Reads the petition in part: ‘We are forced to share a room which is three metres by four metres between two adults. In terms of privacy, there is no logic in two adults of the same sex sharing a room as one is deprived of his privacy.”

“Sometimes married couples are forced to share a room with an unmarried adult which is uncalled for, according to Malawian culture and values.

“Safety is highly compromised such that as we are writing this, more than five people have lost their body parts due to non-availability of Personal Protective Equipment (PPE). To date, these injured employees have not been compensated or given better treatment apart from an Indian worker who was flown abroad for better treatment.”

Henri Njoloma, chief executive officer of Green Belt Initiative (GBI) which is Malawi government’s organ holding 40 percent stakes in the joint venture company, admitted in a telephone interview on Tuesday having been served with the petition.

The majority 60 percent of shareholding is held by the Government of India.

Said Njoloma: “Yes, I am aware of the petition in question which reached our office. As part of the board running the company, we held preliminary discussions on the matter.  We duly referred the matter to Ministry of Labour. The problem we have is that the company is in its formative stage hence it does not have a fully fledged executive management.”

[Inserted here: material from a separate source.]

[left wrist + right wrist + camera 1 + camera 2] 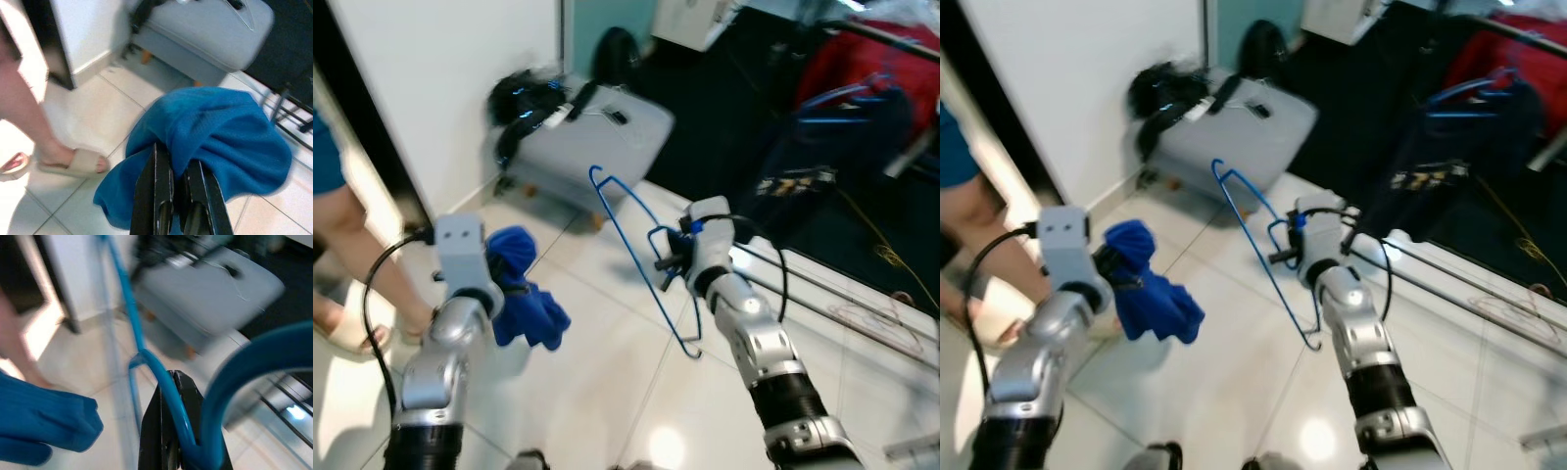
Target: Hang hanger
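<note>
A thin blue wire hanger (631,235) hangs in the air over the white tiled floor, gripped near its hook by my right gripper (668,257), which is shut on it; the blue wire crosses the black fingers (168,440) in the right wrist view. My left gripper (505,279) is shut on a bunched blue cloth (521,294), held up at the left; the cloth (215,137) drapes over the fingers (159,196) in the left wrist view. A clothes rail with dark and red garments on blue hangers (862,108) stands at the far right.
A grey padded stool (592,137) with a black bag (524,103) and cables on it stands against the white wall. A person's bare leg and sandalled foot (352,328) are at the left. A metal rack base (862,308) lies low at the right.
</note>
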Robot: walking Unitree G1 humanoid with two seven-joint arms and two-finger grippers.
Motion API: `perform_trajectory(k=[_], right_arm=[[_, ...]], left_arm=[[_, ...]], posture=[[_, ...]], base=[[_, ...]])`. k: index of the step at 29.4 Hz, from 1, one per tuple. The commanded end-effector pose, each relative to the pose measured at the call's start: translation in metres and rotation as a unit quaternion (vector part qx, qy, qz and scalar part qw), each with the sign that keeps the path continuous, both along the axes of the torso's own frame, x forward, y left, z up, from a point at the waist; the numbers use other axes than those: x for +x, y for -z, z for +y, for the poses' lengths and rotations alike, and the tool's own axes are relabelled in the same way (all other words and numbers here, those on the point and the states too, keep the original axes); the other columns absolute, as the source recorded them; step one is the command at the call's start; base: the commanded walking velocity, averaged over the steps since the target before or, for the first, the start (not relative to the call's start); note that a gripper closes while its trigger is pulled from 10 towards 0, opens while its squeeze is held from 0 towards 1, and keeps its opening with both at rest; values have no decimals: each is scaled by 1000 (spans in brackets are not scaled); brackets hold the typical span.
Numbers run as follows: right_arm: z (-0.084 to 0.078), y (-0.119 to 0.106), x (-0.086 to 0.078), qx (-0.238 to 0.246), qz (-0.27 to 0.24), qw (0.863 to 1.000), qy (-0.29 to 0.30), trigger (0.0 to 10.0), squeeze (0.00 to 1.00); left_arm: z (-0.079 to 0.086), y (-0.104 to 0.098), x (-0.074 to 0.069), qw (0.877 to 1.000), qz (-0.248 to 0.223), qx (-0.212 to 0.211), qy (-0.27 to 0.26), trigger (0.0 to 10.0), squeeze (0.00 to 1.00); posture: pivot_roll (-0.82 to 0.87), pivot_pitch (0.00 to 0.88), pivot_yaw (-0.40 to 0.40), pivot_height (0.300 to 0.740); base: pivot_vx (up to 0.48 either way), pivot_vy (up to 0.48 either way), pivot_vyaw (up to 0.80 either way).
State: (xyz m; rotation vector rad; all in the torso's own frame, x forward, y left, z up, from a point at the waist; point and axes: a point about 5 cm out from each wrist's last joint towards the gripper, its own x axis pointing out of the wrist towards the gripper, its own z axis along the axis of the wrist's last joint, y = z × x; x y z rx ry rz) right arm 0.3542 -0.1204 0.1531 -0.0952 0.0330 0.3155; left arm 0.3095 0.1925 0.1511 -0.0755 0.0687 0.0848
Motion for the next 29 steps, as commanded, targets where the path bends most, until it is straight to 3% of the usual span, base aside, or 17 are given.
perform_trajectory(k=[1,29], right_arm=[[-8,7,-3,3,6,1000,12,10000,0],[-1,4,-4,13,-5,1000,-14,10000,0]], left_arm=[[-5,0,-1,1000,-3,-6,10,10000,0],[-8,-5,2,999,-15,-12,37,10000,0]], posture=[[23,177,-109,740],[15,128,-91,740]], base=[[0,0,800],[0,0,800]])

He said the company was being run by shareholders a situation which was creating some kind of conflict at times.

“But we hope things will improve as we are now recruiting a CEO and other senior management positions,” said Njoloma.

The clashes between staff and management emerged mid last year when local staff blamed management for importing labourers from India whom they [Malawian staff] claimed were being remunerated better than locals doing the same job.

We could not talk to the company’s chairperson Selish Bedigri who was said to be in India.

The Malawi Congress of Trade Unions (MCTU) president Luther Mambala in a telephone interview on Tuesday blamed the company for the manner it was handling staff, saying it was a violation of the country’s labour laws and breach of constitutional obligations.

“The staff are being kept in dormitories as if they are in a boarding school. That is not acceptable. These people have families and their privacy should not be compromised. The mere fact that the staff at the company are not offered formal contracts clearly spelling out terms and conditions and not putting them on a pension scheme is a gross violation of the laws of this country.”

The new Pension Act stipulates that pension schemes are mandatory.

Added Mambala: “By paying staff by hand not through banks, the government is losing out on tax. How is paye (Pay As You Earn) deducted from the salaries?”

He said his organisation would task the labour union for sugarcane companies to engage the company management on its behalf in order to make a case for the staff who are facing challenges.

Minister of Labour and Manpower Development Francis Kasaila on Tuesday denied any knowledge on the matter and referred Weekend Nation to labour commissioner Hlalerwayo Nyangulu.

Nyangulu in response said: “I am aware of this issue because it was indeed referred to my office last year. I tasked the district labour officer in Salima to investigate the issues. But we are yet to get a report as to what exactly is happening.

“The problem is that sometimes workers seem not to know where to report issues but had it been that it was reported to our district office we would have known the issues earlier. We will, therefore, get in touch with the district office to find out the situation on the ground.”